▶ [ABOUT THIS TASK]
Reproduce word for word the lines between those holding "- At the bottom" and "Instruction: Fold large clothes", inclusive, and nothing else from the data below.

Dataset excerpts:
--

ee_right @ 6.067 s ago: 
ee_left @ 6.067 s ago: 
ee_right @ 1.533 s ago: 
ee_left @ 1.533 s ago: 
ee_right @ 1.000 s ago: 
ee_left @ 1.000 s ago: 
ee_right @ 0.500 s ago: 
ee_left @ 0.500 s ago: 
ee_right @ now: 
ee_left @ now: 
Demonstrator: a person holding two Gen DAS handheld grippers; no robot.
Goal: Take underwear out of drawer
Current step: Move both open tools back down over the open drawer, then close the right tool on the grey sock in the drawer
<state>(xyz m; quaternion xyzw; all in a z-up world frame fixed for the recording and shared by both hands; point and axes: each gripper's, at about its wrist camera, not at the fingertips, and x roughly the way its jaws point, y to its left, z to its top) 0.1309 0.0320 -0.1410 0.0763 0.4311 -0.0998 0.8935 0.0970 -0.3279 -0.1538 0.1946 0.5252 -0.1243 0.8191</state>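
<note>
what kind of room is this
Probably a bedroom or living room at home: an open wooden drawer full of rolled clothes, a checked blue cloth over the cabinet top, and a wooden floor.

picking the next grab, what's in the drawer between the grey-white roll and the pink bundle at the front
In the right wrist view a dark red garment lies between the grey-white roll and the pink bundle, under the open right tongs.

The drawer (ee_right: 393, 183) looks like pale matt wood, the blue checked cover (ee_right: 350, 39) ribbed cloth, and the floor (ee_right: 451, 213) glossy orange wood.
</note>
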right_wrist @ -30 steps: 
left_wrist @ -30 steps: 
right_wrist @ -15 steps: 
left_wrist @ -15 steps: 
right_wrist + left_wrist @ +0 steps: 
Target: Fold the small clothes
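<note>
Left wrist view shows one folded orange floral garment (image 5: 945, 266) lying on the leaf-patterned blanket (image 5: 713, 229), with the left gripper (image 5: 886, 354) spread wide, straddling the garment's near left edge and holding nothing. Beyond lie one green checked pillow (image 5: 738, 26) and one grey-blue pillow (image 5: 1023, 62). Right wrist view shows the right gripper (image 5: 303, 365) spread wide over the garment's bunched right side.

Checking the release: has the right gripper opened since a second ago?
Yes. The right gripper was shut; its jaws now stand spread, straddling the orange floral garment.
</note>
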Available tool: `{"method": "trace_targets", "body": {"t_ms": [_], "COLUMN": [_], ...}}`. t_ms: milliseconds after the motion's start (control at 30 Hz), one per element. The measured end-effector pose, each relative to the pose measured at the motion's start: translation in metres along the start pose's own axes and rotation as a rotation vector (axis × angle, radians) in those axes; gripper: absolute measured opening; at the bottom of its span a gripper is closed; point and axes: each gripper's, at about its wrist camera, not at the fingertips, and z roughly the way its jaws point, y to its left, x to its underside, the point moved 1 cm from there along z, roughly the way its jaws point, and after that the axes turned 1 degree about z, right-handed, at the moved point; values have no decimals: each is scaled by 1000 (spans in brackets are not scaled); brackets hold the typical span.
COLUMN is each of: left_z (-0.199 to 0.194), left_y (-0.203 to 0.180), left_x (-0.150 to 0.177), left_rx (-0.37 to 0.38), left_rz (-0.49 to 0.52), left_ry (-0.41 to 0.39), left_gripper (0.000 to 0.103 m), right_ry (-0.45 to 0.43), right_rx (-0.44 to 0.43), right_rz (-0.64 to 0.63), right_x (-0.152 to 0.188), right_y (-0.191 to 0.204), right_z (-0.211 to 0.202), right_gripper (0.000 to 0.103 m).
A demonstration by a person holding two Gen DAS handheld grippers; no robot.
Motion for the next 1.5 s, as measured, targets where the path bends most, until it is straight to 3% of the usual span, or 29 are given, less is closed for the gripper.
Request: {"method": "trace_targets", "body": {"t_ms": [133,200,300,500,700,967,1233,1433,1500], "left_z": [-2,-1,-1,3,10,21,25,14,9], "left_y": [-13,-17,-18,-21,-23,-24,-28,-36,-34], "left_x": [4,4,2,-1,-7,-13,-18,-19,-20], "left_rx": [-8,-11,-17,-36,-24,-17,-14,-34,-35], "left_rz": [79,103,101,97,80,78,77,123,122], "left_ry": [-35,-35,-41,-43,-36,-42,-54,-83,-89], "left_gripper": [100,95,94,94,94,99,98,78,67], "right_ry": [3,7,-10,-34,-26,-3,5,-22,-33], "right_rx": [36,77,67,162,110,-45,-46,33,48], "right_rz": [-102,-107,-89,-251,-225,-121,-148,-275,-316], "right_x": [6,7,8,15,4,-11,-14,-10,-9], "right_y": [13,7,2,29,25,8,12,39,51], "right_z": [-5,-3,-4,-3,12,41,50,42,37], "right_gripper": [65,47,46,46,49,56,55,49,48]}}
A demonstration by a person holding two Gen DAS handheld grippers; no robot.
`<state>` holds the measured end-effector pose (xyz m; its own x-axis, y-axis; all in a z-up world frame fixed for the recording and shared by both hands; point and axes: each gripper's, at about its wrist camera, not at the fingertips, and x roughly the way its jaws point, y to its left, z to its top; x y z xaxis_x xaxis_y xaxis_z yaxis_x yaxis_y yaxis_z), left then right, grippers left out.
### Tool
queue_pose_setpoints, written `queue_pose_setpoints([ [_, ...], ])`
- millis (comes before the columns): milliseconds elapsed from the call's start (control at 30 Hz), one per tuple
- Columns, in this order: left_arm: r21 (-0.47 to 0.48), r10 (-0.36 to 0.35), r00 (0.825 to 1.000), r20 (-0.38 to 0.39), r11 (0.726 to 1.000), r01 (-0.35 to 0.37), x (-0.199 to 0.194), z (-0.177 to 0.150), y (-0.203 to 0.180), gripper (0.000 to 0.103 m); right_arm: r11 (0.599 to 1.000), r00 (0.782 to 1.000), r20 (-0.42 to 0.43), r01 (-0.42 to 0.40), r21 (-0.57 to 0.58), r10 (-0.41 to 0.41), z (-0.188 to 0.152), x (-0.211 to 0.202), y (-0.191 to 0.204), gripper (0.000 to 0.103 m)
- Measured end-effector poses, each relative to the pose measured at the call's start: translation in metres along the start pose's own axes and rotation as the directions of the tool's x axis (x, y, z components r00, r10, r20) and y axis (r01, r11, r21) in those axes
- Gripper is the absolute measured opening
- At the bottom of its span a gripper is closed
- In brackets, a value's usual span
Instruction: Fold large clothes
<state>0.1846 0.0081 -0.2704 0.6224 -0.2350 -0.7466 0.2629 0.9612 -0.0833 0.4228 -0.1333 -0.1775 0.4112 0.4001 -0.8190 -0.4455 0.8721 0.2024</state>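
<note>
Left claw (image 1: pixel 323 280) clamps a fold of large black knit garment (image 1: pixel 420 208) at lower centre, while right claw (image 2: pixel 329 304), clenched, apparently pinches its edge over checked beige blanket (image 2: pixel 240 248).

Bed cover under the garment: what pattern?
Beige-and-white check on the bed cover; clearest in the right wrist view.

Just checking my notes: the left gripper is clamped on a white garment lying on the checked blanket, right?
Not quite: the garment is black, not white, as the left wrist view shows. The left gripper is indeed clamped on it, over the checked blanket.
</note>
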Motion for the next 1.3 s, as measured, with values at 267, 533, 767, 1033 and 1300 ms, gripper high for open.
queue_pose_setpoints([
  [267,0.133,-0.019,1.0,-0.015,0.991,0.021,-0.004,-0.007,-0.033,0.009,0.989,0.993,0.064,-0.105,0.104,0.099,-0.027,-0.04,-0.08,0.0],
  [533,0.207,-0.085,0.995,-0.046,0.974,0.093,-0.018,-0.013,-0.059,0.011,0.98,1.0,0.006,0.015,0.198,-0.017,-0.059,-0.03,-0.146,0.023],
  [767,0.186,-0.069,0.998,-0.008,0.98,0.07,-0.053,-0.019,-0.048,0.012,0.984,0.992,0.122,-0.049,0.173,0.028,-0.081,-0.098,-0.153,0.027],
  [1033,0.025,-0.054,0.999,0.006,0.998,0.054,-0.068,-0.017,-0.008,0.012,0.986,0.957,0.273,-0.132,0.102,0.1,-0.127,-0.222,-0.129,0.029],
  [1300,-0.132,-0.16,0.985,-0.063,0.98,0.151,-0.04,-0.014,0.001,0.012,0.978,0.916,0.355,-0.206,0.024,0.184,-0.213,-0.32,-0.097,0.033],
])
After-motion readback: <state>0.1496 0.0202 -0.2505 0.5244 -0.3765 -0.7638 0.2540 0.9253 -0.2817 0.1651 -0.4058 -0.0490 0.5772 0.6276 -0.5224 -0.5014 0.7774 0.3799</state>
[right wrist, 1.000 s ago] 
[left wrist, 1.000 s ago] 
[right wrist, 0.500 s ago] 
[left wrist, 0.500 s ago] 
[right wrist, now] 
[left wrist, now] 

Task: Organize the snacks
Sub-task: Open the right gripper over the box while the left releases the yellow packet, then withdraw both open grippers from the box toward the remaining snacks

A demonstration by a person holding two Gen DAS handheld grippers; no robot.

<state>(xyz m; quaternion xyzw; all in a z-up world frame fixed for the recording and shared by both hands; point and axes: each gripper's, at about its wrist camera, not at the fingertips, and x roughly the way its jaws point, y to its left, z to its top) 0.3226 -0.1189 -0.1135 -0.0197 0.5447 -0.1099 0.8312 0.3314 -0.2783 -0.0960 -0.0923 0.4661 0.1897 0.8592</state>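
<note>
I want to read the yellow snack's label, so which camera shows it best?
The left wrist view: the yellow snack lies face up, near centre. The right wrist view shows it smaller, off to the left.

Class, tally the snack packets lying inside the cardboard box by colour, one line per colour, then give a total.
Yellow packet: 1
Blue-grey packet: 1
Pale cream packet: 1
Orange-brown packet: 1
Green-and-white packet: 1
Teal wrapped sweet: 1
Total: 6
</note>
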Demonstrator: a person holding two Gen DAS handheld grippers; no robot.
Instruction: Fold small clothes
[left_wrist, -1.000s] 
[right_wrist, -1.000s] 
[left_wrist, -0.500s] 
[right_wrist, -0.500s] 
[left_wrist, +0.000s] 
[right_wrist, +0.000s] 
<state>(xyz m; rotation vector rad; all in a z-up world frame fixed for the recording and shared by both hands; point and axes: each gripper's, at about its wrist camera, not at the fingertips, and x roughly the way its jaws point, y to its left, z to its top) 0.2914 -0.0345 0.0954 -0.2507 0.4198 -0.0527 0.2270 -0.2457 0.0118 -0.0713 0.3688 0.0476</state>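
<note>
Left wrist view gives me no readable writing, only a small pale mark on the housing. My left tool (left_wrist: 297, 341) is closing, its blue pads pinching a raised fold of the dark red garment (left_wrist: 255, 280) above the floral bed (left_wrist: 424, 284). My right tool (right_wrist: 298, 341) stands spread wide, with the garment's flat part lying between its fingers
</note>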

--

▶ [SOLUTION TO THIS EXERCISE]
- At the bottom of its span a gripper is closed
- In brackets, a value's usual span
Instruction: Fold large clothes

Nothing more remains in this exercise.